Ha ben ça, c’était un scoop! Heu… Est-ce que c’était à cause de ça, que Pascal a soudainement trouvé du temps pour moi??? J’espère que non. Ça m’énerverait qu’il soit là que pour une sorte de “territoire masculin”, de revanche ou Dieu sait quoi du genre.

  • Et alors? Tu lui as donné ta permission?
  • Hum… Il ne t’a encore rien dit, je me trompe?
  • Waouh… ça suffit! On va pas tourner autour du pot pour savoir qui va se mouiller en premier! Réponds, qu’est-ce que tu lui as dit.
  • Pas question!
  • Pas question quoi?
  • C’est ce que je lui ai dit; “Pas question”. Il a dit que t’étais libre depuis un moment, que pour ma part, j’avais l’air…
  • L’air???

Gros soupir. Puis, comme s’il déposait les armes;

  • Occupé ailleurs.

J’étais contente qu’il n’ait pas agi comme un trou du cul, et aller jusqu’à lui donner sa permission. Mais, j’ai souri jaune à l’évocation des autres femmes qui lui tournent autour.

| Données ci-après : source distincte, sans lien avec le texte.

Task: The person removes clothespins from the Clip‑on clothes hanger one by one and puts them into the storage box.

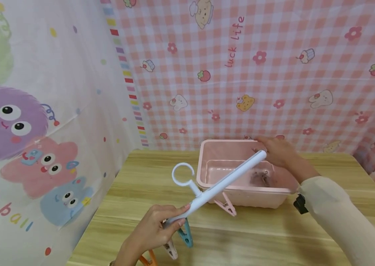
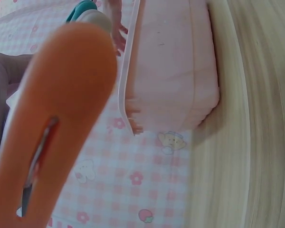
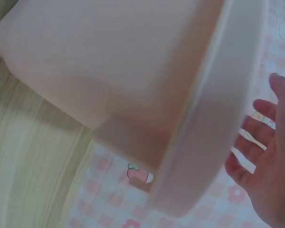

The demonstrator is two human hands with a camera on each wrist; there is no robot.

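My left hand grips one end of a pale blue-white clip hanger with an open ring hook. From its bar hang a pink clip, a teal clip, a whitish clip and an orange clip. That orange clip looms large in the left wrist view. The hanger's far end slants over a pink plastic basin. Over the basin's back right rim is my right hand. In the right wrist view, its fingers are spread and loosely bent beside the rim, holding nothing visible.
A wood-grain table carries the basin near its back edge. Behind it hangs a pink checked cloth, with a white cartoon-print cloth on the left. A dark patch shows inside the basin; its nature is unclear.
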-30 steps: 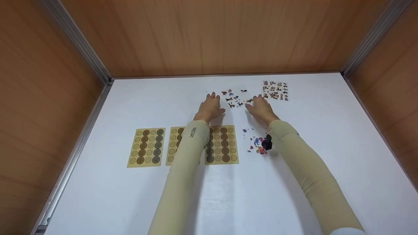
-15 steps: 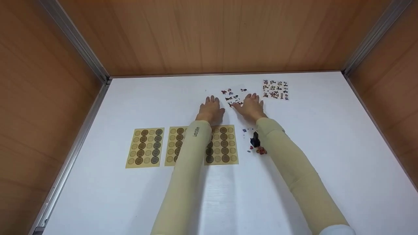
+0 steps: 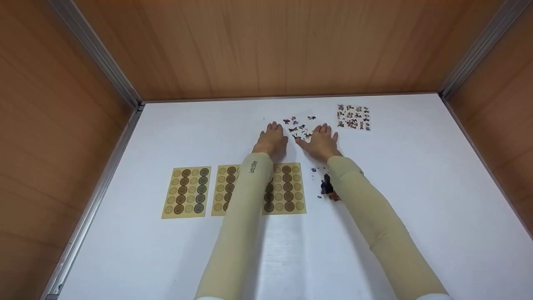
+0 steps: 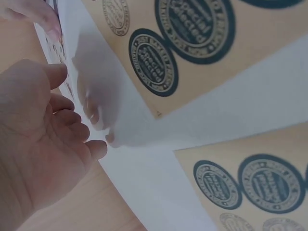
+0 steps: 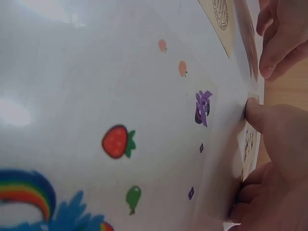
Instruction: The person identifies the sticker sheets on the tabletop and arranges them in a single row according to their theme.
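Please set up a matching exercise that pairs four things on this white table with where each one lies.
Things:
1. tan sheets of round seals
2. full sheet of small cartoon stickers
3. partly emptied sticker sheet
4. colourful sticker sheet with fruit

Places:
A. far right, beyond both hands
B. between the left hand and right hand
C. partly under the right forearm
D. near left, in a row

Pairs: 1-D, 2-A, 3-B, 4-C
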Available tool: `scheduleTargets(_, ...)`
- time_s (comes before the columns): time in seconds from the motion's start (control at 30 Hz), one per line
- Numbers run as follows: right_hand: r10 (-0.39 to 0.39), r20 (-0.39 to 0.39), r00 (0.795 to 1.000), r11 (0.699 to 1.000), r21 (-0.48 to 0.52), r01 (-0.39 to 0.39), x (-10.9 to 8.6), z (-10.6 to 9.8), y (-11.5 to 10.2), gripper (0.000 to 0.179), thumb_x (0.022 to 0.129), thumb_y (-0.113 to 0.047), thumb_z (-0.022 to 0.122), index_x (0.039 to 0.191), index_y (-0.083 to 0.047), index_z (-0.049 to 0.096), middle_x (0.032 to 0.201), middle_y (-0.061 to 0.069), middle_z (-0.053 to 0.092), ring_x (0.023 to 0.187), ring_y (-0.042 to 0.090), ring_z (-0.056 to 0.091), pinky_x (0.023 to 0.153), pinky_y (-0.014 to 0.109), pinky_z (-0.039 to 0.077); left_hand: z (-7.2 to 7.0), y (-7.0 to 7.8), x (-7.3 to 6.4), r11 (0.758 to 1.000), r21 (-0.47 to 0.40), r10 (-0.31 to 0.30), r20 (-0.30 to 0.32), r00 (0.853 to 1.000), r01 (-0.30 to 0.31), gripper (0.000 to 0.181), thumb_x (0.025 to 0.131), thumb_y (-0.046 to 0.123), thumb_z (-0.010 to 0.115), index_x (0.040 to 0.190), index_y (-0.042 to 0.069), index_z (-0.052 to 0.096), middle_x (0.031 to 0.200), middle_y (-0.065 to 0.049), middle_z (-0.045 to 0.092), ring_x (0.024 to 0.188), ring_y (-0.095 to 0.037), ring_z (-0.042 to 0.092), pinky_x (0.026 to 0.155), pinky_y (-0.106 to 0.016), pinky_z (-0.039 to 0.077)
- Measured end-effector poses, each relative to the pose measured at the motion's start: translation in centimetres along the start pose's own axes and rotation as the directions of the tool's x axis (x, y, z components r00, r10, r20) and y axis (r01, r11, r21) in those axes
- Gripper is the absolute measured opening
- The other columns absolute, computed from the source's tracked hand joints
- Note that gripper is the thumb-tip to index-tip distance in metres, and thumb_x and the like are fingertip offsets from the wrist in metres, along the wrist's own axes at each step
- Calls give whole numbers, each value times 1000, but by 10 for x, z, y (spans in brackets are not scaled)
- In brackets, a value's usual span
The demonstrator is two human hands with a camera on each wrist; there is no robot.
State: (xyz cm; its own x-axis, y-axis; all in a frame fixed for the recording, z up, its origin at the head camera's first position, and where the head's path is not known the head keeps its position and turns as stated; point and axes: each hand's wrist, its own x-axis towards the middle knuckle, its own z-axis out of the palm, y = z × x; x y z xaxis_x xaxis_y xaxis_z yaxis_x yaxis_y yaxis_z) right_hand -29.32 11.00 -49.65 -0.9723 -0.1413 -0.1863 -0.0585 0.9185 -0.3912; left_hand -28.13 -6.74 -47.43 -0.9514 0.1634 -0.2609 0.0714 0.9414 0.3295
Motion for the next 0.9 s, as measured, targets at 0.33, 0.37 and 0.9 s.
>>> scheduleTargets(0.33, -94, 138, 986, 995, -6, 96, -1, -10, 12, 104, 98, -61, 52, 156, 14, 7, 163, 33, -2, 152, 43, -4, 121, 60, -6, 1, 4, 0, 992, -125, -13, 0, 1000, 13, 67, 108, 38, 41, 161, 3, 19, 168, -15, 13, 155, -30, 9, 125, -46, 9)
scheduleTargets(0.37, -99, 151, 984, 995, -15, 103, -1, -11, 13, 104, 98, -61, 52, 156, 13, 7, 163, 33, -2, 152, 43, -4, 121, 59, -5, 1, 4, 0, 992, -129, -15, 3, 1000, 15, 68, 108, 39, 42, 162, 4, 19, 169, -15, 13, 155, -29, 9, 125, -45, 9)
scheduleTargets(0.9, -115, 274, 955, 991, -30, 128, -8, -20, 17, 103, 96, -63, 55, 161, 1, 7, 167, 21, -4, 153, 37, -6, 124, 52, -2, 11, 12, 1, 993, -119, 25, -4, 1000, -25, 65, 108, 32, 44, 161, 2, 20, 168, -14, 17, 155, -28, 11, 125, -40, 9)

  • C’est vrai, tu as l’air très occupé… ailleurs! Alors, pourquoi lui avoir répondu “pas question”?

Pascal n’a pas eu envi de me répondre et je n’avais pas envie d’entendre la réponse non plus. Surtout, s’il devait me dire qu’il ne savait pas pourquoi. Je l’ai laissé me prendre dans ses bras pour effacer la question ou changer de sujet. Et on a changé de sujet. Hum, je fais l'autruche et après je me plaints!!!

On est resté dormir au Beau Rivage encore une nuit. On s’est baigné encore dans la piscine. Je l’ai regardé faire ses longueurs. J’aurai voulu être l’eau qui l’enveloppait. Son corps glissait dans l’eau. Il était si beau. On était seul, et on s’est reposé long moment sur nos chaises longues, avant de se décider à monter nous coucher. J’aurai voulu arrêter le temps.

Je ne voulais pas être à lundi, parce que je le perdrais encore… Le temps passait bien trop vite.

Ce week-end, je l’avais eu à moi toute seule, pas de Caro, pas de Jess, ni personne, juste lui et moi. Et ça avait été trop court. Chaque fois qu’on se rapproche, il fallait que le week-end se termine et tout ce qu’on avait été disparaissait avec le retour du quotidien. Zut.